HIV can be transmitted through unsafe healthcare and other skin-piercing processes, such as various cosmetic processes. Wealthy people tend to have better access to healthcare. In fact, urban dwellers also tend to have better access to healthcare. Perhaps this is why the above paper found that HIV is “generally concentrated among wealthier men and women“. This may also explain why HIV “was concentrated among the poor in urban areas but among wealthier adults in rural areas” in a number of countries.

Instead of trying so hard (and failing, over and over again) to find out what it is about the sexual behavior of wealthy people and urban dwellers, perhaps researchers should look at non-sexual risks, as well as sexual risks. Could the risks that people face be determined by their wealth and environment, precisely because they are not sexual risks, but healthcare and other risks? These risks are clearly not *individual* risks.

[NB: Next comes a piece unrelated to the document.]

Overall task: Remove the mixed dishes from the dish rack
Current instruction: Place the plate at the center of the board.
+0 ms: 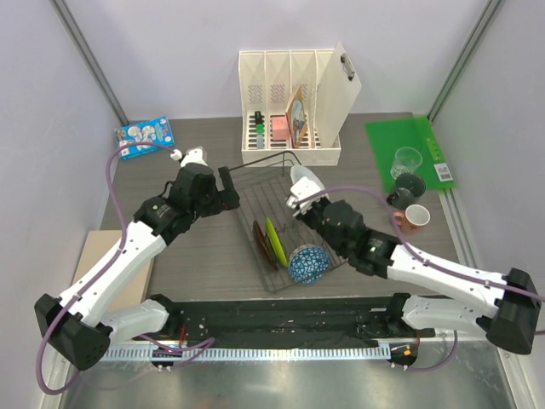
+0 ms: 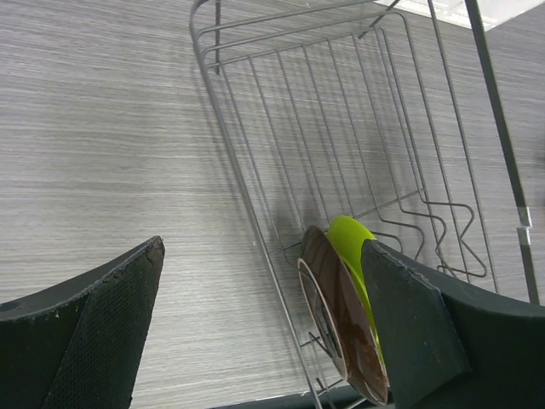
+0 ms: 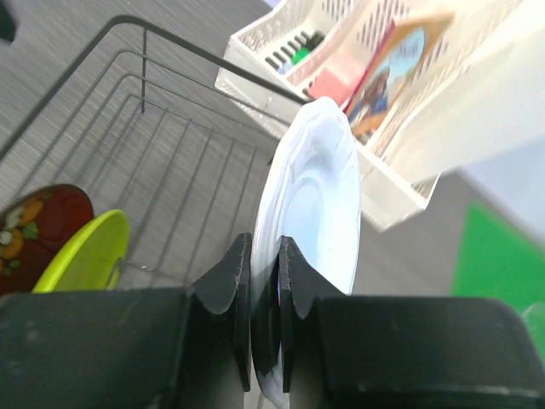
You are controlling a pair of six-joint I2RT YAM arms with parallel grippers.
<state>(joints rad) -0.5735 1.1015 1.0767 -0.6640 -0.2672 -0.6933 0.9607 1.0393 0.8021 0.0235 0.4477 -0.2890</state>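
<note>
The dish rack (image 1: 271, 194), a dark wire basket, lies on a grey table (image 1: 196, 247) between the two claws; the right claw (image 1: 298, 198) is closed almost fully, pinching the rim of the white plate (image 1: 304, 181), which stands on edge over the far end of the rack; in the right wrist view that plate (image 3: 315, 196) rises straight out from between the fingers (image 3: 234, 273); the left claw (image 1: 228, 189) is spread wide and holds nothing, just outside the rack's left rim; in the left wrist view, ahead of that claw (image 2: 262, 256) and close to its right finger, the lime-green plate (image 2: 353, 247) and red floral plate (image 2: 336, 315) stand upright side by side in the rack; the blue patterned bowl (image 1: 308, 263) sits at the rack's near corner, behind the right claw, beside its forearm; well off to the right claw's right, outside the rack, stand the clear glass (image 1: 407, 160) on a green mat (image 1: 383, 136), then the dark grey mug (image 1: 409, 187) and pink mug (image 1: 415, 218).
</note>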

They relate to health-seeking behavior, but it is not the behavior of wealthy and/or urban-dwelling people that gives rise to infection with HIV in a hospital or salon; the risk of infection depends on whether the facility is safe or not (which might vary considerably over time).

Some historians of HIV, such as Jacques Pepin (The Origins of Aids), admit that HIV was mainly transmitted through unsafe healthcare for many decades, and hardly ever through sexual behavior. But they don’t explain how healthcare transmission magically disappeared in the 1980s even though conditions in many African countries remain very unsafe (although how unsafe they are is still a dangerously under-researched field).

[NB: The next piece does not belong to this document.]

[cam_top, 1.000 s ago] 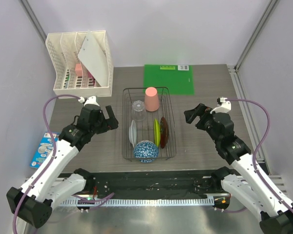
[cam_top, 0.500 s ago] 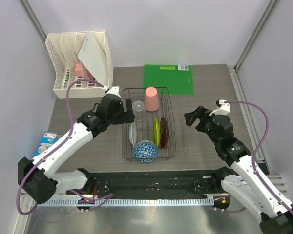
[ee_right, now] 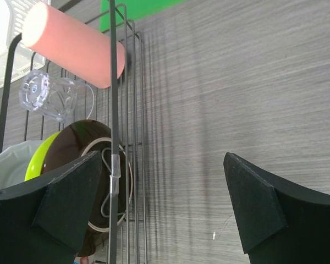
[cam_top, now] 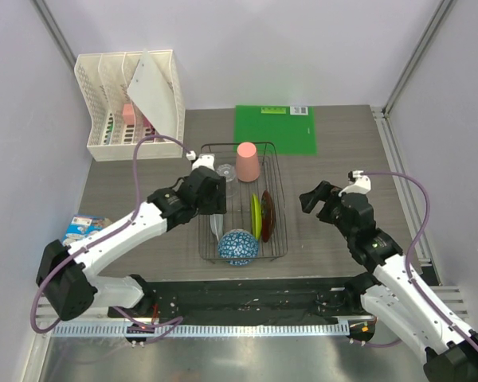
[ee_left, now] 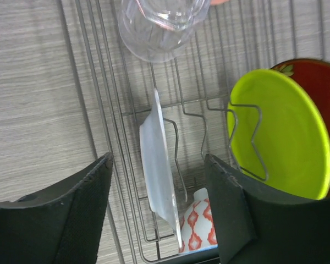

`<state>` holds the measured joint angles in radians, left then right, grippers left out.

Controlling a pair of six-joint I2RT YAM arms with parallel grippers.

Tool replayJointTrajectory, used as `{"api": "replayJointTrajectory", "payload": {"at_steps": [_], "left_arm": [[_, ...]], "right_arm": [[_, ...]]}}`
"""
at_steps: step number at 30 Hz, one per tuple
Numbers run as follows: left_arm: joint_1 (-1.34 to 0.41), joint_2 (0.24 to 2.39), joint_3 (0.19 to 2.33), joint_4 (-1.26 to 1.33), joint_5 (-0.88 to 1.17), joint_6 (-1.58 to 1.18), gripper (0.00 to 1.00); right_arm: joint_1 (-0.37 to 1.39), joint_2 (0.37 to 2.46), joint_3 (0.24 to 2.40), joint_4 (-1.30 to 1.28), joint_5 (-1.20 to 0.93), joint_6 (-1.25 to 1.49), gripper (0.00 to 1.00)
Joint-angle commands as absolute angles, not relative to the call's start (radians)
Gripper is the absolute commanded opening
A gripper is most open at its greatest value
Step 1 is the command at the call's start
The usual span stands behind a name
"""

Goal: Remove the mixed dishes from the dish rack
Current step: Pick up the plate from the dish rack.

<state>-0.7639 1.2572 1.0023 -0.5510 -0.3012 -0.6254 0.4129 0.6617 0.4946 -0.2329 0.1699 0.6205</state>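
Observation:
The dark wire dish rack (cam_top: 237, 146) holds a salmon-pink cup (cam_top: 248, 161), a clear glass tumbler (cam_top: 225, 177), a yellow-green plate (cam_top: 256, 216), a dark red plate (cam_top: 267, 215) and a blue-and-white bowl (cam_top: 238, 247). My left gripper (cam_top: 215, 200) hangs over the rack's left side. In the left wrist view its open jaws (ee_left: 159, 212) straddle the upright white plate (ee_left: 157, 165), with a gap on each side. Beyond the plate show the tumbler (ee_left: 159, 27), the yellow-green plate (ee_left: 286, 132) and the bowl (ee_left: 201, 225). My right gripper (cam_top: 315, 199) stands open and empty just right of the rack (ee_right: 114, 110).
A white lattice organizer (cam_top: 131, 103) with a leaning white board stands at the back left. A green mat (cam_top: 275, 131) lies behind the rack. A blue packet (cam_top: 80, 231) sits at the table's left edge. Bare grey table (ee_right: 236, 110) lies right of the rack.
My left arm has swung right from beside the rack to over its left side, and its jaws have narrowed around the white plate. The right arm has edged slightly toward the rack.

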Motion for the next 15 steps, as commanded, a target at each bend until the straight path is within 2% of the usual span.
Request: {"api": "replayJointTrajectory", "payload": {"at_steps": [1, 10, 15], "left_arm": [[-0.827, 1.301, 1.025, -0.546, -0.445, -0.658, 0.65], [-0.902, 1.379, 1.028, -0.58, -0.558, -0.727, 0.47], [-0.914, 1.425, 1.026, -0.6, -0.587, -0.758, 0.43]], "right_arm": [[0.417, 0.661, 0.482, -0.166, 0.163, 0.64, 0.97], [0.419, 0.695, 0.491, -0.161, 0.156, 0.637, 0.97], [0.417, 0.678, 0.477, -0.169, 0.164, 0.638, 0.96]]}}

Coupled with the magical disappearance of the risk of HIV transmission in under-equipped, under-staffed and badly run health facilities is the magical re-appearance of the promiscuous, ignorant and dirty African, though for many, this had never really gone away. Pepin vaguely mentions things like ‘urbanization’ as the main explanation for levels of promiscuity for which there has never been any evidence and which do not explain very high rates of heterosexual transmission of HIV anyway.

Ugandans have recently responded to having the finger pointed at them by allowing an ‘anti-homosexuality’ bill to be passed, effectively saying ‘it’s not us, it’s them’. Various human rights groups, and even some donors, may belatedly object to such disgusting measures, which are being copied by other African countries. But the objection needs to be directed at the approach to HIV that began a long time ago, and began in Western countries, not in African countries. Men who have sex with men are by no means the only group who have been blamed for HIV epidemics. Other groups include long distance drivers, sex workers, house girls, fishermen, miners, and many others. It’s this finger-pointing approach that gives rise to the stigma that those pointing the finger claim to abhor.

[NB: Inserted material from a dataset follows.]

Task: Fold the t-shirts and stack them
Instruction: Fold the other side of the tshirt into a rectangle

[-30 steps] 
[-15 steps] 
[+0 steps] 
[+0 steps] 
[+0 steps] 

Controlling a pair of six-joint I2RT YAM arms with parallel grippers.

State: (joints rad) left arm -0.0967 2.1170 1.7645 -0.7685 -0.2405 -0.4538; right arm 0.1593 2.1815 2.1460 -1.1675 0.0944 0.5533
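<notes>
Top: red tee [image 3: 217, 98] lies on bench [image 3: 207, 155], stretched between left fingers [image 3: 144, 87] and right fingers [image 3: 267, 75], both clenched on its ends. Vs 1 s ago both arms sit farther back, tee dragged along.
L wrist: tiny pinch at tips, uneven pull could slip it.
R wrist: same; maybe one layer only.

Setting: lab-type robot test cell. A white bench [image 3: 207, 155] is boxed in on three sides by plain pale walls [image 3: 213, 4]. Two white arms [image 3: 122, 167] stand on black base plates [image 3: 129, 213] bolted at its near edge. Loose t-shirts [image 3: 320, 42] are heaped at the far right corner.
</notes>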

Thirty years into the HIV epidemic (I’m adopting the view that HIV is not a pandemic because most people don’t face any risk of being infected and prevalence is, and will remain, low in most countries) research institutions, NGOs, international bodies and, perhaps most importantly, donors are still obsessing about sexual behavior and pretending that HIV status is up to the individual when it is clear that a large, but as yet unestimated, proportion of infections is a result of unsafe healthcare and other skin-piercing processes.